To do:
Your response should contain every line from the data below that holds the string "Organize".

** Opening Extracted material block **

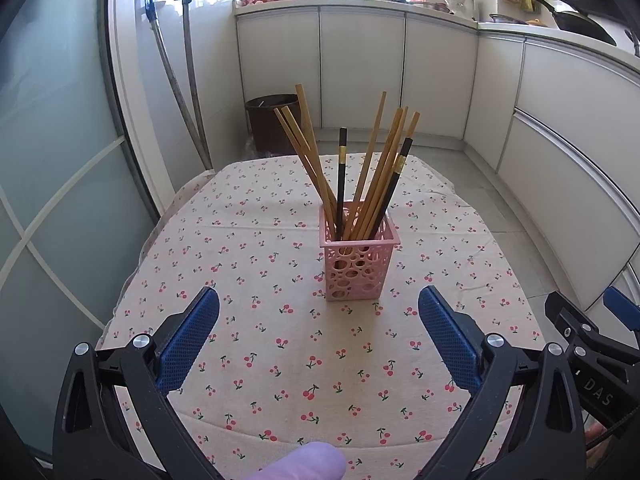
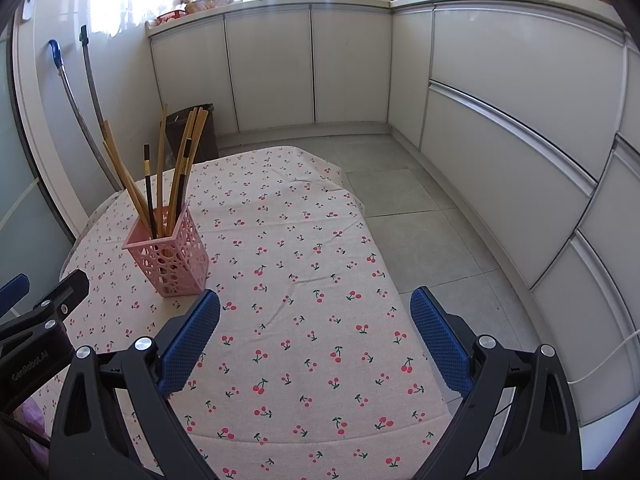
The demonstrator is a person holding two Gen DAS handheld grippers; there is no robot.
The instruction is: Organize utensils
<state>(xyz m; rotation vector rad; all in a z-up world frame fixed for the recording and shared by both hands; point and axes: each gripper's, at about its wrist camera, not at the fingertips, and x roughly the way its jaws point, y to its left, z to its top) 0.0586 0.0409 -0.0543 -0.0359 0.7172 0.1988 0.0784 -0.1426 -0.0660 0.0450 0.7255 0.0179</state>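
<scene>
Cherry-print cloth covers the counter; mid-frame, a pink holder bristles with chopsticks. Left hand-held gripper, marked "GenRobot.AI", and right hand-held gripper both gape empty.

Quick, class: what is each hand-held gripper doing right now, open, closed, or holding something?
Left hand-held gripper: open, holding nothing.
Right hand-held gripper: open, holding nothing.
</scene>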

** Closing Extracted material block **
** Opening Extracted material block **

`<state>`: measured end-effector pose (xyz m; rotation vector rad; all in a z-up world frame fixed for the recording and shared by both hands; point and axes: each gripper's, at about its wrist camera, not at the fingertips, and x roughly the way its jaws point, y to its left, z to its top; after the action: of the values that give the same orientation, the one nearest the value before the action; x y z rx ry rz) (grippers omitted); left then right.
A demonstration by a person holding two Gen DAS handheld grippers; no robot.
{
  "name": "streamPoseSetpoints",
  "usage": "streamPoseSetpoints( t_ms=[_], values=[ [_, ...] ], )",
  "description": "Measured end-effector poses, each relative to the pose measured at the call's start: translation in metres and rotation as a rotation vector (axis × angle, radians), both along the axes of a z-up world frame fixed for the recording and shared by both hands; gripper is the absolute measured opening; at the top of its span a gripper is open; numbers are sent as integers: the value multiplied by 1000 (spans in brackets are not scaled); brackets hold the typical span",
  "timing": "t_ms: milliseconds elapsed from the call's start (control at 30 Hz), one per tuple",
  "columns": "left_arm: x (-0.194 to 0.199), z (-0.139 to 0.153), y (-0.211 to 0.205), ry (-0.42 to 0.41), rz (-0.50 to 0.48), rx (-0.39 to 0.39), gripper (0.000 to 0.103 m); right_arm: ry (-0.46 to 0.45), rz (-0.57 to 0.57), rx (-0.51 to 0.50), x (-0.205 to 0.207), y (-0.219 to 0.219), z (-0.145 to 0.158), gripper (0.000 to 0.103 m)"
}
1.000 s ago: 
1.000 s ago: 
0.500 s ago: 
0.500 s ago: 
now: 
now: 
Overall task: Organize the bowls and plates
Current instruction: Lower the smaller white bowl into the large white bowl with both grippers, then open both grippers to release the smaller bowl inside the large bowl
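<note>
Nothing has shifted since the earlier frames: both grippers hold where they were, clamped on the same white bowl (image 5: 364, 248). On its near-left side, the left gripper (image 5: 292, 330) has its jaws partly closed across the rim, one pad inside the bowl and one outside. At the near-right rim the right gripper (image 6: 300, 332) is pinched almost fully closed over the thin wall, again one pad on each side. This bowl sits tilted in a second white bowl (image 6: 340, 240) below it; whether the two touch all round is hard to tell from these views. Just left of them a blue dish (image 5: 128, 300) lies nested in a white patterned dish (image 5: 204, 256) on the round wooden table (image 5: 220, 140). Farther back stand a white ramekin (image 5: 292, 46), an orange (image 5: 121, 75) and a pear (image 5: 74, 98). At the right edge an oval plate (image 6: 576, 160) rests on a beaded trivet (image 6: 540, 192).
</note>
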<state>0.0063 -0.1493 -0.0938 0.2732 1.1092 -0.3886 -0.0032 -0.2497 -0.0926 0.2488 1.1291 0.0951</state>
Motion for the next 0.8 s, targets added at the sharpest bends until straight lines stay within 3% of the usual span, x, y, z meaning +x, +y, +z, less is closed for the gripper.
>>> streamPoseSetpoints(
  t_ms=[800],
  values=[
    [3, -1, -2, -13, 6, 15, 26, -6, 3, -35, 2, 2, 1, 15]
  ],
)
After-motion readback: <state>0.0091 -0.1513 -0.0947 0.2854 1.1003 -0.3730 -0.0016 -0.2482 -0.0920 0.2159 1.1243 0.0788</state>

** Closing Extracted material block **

Task output:
The instruction is: Organize utensils
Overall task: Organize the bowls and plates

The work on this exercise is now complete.